Discussion and conclusion

Rising burden of NCDs, increasing hospitalisation rate and health care cost and household health spending, warrants disaggregated analyses of financial catastrophe by type of disease and nature of health care providers in India. This paper is a first-ever attempt at providing disaggregated estimates of OOPE and CHE on hospitalization by type of disease in public and private health centres and at integrating the estimates of OOPE and CHE with distress financing. We have used the latest nationally representative survey data and excluded child birth related hospitalisation from the analyses. The following are our salient findings.

First, the total hospitalisation rate was 3700 (per 100,000 population), of which 1412 was for communicable diseases, 1142 for NCDs and 411 for injuries. A higher proportion of the population was hospitalized in private health centres (2278) compared to public health centers (1422), suggesting that private health centers are the main service providers for hospitalisation in India. Hospitalization was found to vary by type of disease and type of health centre. The hospitalisation for tuberculosis was higher in public health centers than private health centers, whereas for heart diseases, it was higher in private health centers.

Second, the mean cost of treatment, reimbursement and OOPE were found to vary largely by disease and type of health service providers. The average spending on hospitalization, the amount reimbursed and OOPE was highest for cancer, followed by heart diseases and injuries. The OOPE on hospitalization was higher among males than females.
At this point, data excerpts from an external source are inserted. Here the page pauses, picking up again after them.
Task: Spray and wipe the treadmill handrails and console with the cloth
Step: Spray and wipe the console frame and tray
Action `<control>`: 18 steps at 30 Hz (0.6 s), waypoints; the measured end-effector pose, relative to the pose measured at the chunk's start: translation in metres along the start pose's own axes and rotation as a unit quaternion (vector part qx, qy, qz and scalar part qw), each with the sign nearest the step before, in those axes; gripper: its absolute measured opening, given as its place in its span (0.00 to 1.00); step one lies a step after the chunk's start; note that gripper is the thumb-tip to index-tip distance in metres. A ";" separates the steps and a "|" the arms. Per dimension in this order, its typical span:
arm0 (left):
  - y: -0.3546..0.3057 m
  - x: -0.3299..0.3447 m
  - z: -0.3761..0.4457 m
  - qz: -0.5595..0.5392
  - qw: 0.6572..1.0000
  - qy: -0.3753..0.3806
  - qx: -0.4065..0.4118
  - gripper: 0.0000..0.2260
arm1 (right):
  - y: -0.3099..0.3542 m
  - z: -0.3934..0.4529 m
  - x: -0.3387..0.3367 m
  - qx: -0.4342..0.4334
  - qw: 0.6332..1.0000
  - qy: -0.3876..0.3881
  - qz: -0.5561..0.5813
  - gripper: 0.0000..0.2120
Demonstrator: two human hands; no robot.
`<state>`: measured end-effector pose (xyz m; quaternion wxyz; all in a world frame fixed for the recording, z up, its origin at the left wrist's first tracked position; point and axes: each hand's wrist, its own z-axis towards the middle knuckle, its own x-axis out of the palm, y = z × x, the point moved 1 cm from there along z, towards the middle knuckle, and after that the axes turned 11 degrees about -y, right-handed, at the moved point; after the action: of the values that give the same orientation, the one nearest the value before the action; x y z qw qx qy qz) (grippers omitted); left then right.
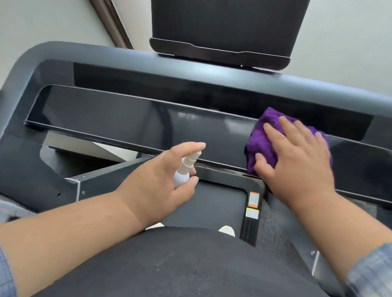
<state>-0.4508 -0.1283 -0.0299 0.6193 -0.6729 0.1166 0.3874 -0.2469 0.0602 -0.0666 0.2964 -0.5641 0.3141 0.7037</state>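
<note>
The right hand covers most of the cloth; only its left part and top edge show. The bottle is mostly hidden inside the left hand, so only the nozzle and shoulder are seen. The screen is cut off by the top edge. The handrails run out of the picture on both sides. The right sleeve is blurred. The two stickers on the frame are too small to read. The torso hides most of the belt.
</note>
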 end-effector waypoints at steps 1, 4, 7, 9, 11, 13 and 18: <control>-0.001 0.001 -0.002 0.002 1.000 0.001 -0.001 0.29 | -0.004 -0.001 0.000 0.004 1.000 0.005 -0.006 0.33; -0.003 -0.001 -0.008 0.013 1.000 -0.005 -0.018 0.27 | 0.018 0.007 0.003 0.040 0.999 0.027 -0.017 0.34; -0.008 0.000 -0.009 0.021 0.999 -0.026 -0.021 0.28 | 0.070 0.028 0.011 0.007 0.999 0.035 0.006 0.35; -0.013 0.005 -0.008 0.026 0.999 -0.030 -0.010 0.30 | 0.105 0.042 0.017 -0.049 0.997 0.052 0.029 0.35; -0.016 0.009 -0.003 0.037 0.999 -0.036 -0.011 0.32 | 0.120 0.051 0.021 -0.096 0.991 0.081 0.043 0.36; -0.020 0.015 0.005 0.041 0.998 -0.034 -0.015 0.32 | 0.110 0.051 0.021 -0.119 0.987 0.092 0.057 0.37; -0.035 0.033 0.018 0.024 0.999 -0.018 -0.009 0.32 | 0.019 0.016 0.002 -0.066 0.996 0.052 0.032 0.34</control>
<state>-0.4135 -0.0943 -0.0246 0.6060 -0.6679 0.1182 0.4156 -0.2715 0.0609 -0.0635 0.2192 -0.6080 0.2999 0.7017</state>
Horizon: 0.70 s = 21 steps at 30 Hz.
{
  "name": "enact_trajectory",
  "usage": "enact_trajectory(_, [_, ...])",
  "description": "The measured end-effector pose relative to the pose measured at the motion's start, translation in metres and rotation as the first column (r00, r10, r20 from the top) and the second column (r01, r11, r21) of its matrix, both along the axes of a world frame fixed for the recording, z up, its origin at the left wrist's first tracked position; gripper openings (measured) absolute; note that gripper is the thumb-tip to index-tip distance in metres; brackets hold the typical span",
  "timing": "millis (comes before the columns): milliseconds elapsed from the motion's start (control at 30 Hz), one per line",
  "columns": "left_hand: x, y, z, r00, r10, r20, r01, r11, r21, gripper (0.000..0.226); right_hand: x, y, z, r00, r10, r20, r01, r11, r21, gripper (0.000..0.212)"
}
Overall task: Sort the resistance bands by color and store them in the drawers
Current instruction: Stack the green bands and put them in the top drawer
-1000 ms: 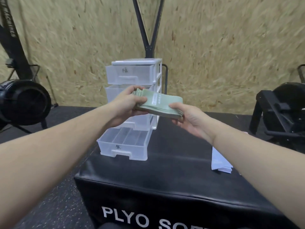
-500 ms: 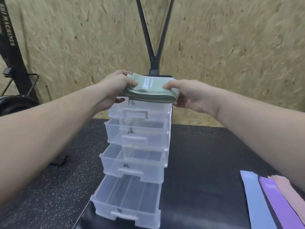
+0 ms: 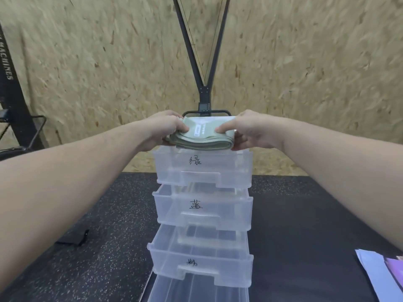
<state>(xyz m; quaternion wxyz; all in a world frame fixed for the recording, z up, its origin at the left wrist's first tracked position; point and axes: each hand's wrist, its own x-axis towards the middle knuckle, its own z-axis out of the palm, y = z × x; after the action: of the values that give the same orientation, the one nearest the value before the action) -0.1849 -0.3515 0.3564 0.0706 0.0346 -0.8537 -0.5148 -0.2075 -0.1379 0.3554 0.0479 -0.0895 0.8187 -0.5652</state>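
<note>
At frame center, our left hand [image 3: 168, 129] and right hand [image 3: 250, 131] pinch a folded stack of green resistance bands [image 3: 202, 138] over the open top drawer [image 3: 204, 168], not yet released. At lower right, blue and purple bands [image 3: 379, 277] lie unsorted.

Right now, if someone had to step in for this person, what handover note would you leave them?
Left hand and right hand: each grips one end of the folded stack of green bands.
The stack is held over the top drawer, at its upper edge, not yet let go.
All four clear drawers are pulled out; the second drawer, third drawer and bottom drawer look empty.
Blue band and purple band lie on the black surface at right, with a pink one just at the frame edge.
Left: drop the green stack in, sort the rest, shut the drawers.
</note>
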Motion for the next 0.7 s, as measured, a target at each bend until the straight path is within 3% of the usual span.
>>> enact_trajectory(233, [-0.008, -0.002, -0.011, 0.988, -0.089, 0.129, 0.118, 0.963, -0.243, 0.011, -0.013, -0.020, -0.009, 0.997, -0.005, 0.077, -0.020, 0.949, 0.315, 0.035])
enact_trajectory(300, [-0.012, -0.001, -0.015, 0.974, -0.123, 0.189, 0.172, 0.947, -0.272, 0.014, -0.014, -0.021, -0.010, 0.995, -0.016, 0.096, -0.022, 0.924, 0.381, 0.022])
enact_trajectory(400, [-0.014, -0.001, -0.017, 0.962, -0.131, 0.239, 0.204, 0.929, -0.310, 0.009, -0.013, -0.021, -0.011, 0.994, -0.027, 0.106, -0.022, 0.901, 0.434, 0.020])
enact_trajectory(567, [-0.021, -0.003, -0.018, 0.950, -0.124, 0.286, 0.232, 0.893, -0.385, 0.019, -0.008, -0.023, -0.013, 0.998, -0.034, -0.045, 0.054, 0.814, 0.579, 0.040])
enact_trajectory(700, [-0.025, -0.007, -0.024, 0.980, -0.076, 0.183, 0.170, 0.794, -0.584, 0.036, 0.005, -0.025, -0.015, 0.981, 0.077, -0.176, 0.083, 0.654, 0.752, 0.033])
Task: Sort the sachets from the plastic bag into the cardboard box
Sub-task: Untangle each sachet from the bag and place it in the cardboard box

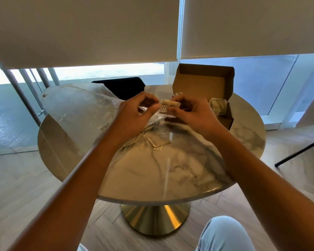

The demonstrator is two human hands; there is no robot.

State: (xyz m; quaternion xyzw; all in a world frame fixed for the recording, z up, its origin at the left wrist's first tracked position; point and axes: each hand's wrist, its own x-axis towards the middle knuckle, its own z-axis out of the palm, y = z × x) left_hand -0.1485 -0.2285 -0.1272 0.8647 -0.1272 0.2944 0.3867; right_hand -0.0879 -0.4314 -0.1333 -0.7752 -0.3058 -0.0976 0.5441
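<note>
Round marble table [179, 171] on a gold pedestal is sitting by a window with blinds half down; wood floor below. Cardboard box [203, 84] is standing open at 1 o'clock on the tabletop, a few sachets already lying at its right end. Clear plastic bag [76, 109] is sprawling from 10 o'clock toward centre, with loose sachets [157, 143] and tangled strings lying inside it near the middle. Left hand [134, 113] and right hand [194, 113] are both pinching one folded pale sachet [168, 104] with a printed tag, holding it above the bag, just left of the box.

Risks, as a judgement: strings are looking tangled, so lifting this one could be dragging others out onto the table; thin paper could be tearing if pulled apart; crinkled bag could be sliding off the 9 o'clock edge.
</note>
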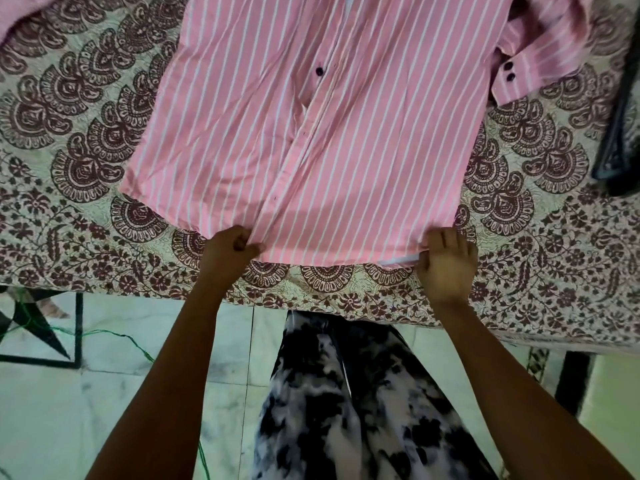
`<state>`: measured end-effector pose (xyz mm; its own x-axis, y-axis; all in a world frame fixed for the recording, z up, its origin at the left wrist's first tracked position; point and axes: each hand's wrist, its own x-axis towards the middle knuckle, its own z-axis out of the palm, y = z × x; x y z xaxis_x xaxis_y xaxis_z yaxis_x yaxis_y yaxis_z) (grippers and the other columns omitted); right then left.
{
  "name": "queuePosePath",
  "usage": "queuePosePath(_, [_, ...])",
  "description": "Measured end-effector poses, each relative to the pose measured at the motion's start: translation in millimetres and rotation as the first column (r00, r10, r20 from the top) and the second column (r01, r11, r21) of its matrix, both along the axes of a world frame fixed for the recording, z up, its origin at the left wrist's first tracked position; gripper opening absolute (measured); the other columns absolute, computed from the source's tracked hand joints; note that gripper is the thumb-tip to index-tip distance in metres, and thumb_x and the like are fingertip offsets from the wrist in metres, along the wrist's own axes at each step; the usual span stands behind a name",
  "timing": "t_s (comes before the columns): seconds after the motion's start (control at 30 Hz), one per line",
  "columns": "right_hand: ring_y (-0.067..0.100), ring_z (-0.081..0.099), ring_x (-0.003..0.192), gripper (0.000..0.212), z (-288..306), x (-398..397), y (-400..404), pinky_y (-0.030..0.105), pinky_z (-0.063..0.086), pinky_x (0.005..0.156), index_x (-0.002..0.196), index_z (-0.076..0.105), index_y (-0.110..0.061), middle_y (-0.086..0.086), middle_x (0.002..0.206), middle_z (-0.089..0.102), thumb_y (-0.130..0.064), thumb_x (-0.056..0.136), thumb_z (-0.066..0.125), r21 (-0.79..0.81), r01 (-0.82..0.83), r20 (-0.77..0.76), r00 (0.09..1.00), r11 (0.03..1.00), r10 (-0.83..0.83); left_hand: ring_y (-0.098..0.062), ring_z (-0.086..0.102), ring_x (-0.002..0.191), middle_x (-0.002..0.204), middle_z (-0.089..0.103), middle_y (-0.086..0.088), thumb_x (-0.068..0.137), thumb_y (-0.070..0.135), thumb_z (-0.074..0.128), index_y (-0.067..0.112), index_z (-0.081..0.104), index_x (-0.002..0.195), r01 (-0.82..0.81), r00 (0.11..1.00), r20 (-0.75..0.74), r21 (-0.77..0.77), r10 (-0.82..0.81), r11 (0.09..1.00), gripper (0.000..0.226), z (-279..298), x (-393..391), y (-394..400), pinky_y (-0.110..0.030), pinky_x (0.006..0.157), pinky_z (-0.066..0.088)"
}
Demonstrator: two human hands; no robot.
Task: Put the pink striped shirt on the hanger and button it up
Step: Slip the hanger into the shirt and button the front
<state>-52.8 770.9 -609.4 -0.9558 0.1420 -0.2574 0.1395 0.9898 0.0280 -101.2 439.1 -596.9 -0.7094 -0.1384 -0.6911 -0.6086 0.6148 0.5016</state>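
Observation:
The pink striped shirt (346, 116) lies flat, front up, on a patterned bedsheet, its hem toward me. One dark button (319, 71) on the placket looks fastened; lower down the placket overlaps loosely. My left hand (228, 249) is shut on the hem near the placket's bottom end. My right hand (446, 261) grips the hem's right corner, where a white inner edge shows. A sleeve cuff (512, 77) with two dark buttons lies at the upper right. A dark hanger (620, 133) rests on the bed at the far right, apart from the shirt.
The bedsheet (86, 150) has a maroon paisley print and its near edge runs across the middle of the view. Below it are a pale tiled floor (104, 393), a green cord (114, 336), and my black-and-white patterned trousers (346, 410). More pink fabric (20, 12) lies at the top left.

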Motion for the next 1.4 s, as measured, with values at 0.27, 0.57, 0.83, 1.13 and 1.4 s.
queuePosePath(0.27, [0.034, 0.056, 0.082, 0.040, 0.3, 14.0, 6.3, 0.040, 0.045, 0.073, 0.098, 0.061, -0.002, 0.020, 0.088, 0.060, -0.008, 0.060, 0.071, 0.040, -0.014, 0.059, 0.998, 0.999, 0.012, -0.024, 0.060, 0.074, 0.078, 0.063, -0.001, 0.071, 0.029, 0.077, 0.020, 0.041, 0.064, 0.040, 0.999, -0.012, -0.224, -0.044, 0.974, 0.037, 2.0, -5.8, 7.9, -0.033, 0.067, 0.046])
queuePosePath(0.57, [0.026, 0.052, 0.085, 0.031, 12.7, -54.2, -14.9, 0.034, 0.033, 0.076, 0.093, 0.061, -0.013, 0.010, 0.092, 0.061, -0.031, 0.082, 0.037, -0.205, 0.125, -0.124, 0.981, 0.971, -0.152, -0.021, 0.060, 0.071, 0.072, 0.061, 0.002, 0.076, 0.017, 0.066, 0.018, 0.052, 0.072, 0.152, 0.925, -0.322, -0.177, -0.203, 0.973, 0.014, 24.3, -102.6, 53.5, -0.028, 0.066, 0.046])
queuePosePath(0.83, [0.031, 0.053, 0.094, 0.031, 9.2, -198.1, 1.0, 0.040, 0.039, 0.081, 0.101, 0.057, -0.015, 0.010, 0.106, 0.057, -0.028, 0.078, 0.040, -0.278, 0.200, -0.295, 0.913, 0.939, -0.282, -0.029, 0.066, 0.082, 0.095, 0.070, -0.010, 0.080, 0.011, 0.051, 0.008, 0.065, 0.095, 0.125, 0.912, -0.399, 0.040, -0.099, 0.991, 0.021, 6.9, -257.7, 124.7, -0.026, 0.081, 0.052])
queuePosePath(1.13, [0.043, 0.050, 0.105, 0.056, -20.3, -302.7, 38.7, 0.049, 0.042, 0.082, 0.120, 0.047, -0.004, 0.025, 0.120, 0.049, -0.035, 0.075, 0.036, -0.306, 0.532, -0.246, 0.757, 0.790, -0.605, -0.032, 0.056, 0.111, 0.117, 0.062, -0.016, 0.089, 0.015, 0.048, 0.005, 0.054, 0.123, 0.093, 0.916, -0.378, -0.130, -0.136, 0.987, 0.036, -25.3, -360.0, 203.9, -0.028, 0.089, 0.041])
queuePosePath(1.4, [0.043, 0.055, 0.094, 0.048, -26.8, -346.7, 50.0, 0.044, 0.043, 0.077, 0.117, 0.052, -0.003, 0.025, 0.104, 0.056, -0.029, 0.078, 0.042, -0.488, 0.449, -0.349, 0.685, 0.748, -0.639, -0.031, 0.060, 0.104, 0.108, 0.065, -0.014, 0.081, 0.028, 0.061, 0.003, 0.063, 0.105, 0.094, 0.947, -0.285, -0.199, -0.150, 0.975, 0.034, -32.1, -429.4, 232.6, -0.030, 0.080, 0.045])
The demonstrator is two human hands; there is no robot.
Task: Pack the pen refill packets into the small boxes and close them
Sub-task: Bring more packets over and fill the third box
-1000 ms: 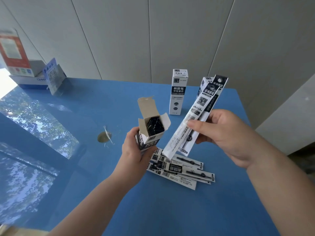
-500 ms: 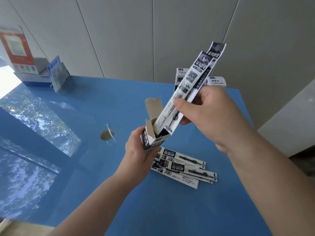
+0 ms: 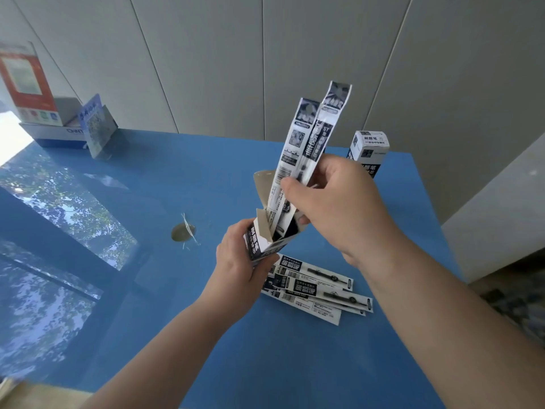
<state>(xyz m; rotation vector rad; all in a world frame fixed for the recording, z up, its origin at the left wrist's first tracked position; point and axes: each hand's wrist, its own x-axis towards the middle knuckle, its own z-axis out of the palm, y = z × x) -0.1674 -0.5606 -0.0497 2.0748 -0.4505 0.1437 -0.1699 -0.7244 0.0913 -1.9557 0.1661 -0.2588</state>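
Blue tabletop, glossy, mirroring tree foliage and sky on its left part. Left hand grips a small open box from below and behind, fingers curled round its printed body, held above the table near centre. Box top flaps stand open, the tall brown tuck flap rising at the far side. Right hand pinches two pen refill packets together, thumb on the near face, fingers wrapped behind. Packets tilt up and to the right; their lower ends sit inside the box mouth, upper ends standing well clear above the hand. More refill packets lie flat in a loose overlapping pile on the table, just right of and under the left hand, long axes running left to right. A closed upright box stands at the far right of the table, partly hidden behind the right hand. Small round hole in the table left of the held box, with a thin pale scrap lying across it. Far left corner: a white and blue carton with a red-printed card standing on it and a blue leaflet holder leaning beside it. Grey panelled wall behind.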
It was higher in the richest quintile than in the poorest quintile and among the better-educated individuals, establishing a link between the ability to pay and the quality of health care services. The OOPE in private health centers was at least thrice as high as in public health centers for most of the diseases, and the difference was the largest for cataract, followed by hypertension (in relative terms). Reimbursement was found to account for a very small share of household health spending in India.

Third, the extent of catastrophic health spending was found to vary largely across diseases and by type of health care provider. The catastrophic impact was the lowest for diarrheal diseases (21%), followed by fever (29%) and the highest for cancer (79%), followed by genital urinary (63%) and heart diseases (60%).

Fourth, more than one-third of the inpatients reported distress financing for being hospitalized for neurological disorders, genito urinary problems, musculoskeletal diseases, gastro-intestinal problems and injuries. The extent of distress financing was relatively higher among those who sought care from private health centres. Among all diseases treated in private health centres, the extent of distress financing was the highest for cancer (48%) followed by heart diseases (40%). Similarly, among those who sought care in public health centers, the extent of distress financing was the highest for cancer, followed by injuries.

Fifth, we found a great deal of agreement between distress financing and catastrophic health expenditure. While CHE is based on numerical estimation, distress financing is based on qualitative information. Among those who reported distress financing, more than three-fourths incurred catastrophic health expenditure. This was the highest for cancer and lowest for diarrheal diseases. In the case of NCDs, 85% of those who reported distress financing also incurred CHE, while this proportion was lower for communicable diseases.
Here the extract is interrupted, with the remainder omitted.